Mark Lamster | Essays

Defending Alice

The new Alice Tully Hall at Lincoln Center opens on Sunday — it looks great — and the reviews are starting to flow in. The response has been overwhelmingly positive and fairly dismissive of the original hall, by Pietro Belluschi and Eduardo Catalano.

Yes, that building had its flaws, but I will admit that I always liked it, and not just for its rather overt references to Le Corbusier's monastery at La Tourette. The place was all concert hall, and no BS. There was no waiting hall to speak of. Just a box office. You went there, got your tickets, and before the show you stood outside gabbing on its little wedge of a plaza. Alice Tully was for serious concert-goers of the corduroy and glasses set — people who knew their classical music.

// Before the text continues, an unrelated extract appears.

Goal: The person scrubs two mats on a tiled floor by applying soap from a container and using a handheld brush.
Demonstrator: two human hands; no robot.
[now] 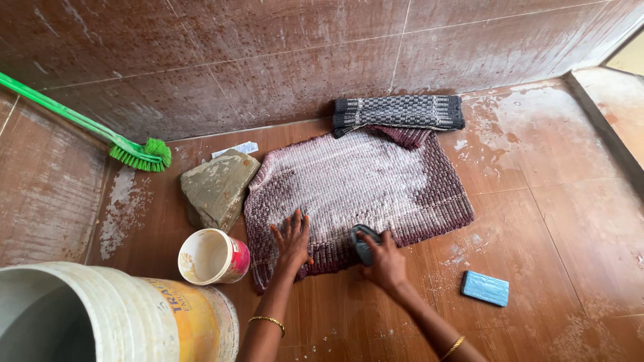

The program was always heavy on chamber music best appreciated by the initiated. There was something nice about that, something pure. But in this narcissistic age, going to the theater has become an act of theater in itself. We're the show. Tickets are pricey. You get dressed up. You need a place to parade around and have a drink at intermission. Of course theater has always been like this — just look at the Paris Opera — but Tully isn't really that kind of "major" venue. Though maybe it's becoming one. Anyhow, this Old New Yorker welcomes the fine renovation, but I'm not prepared to spit on the grave of the old place.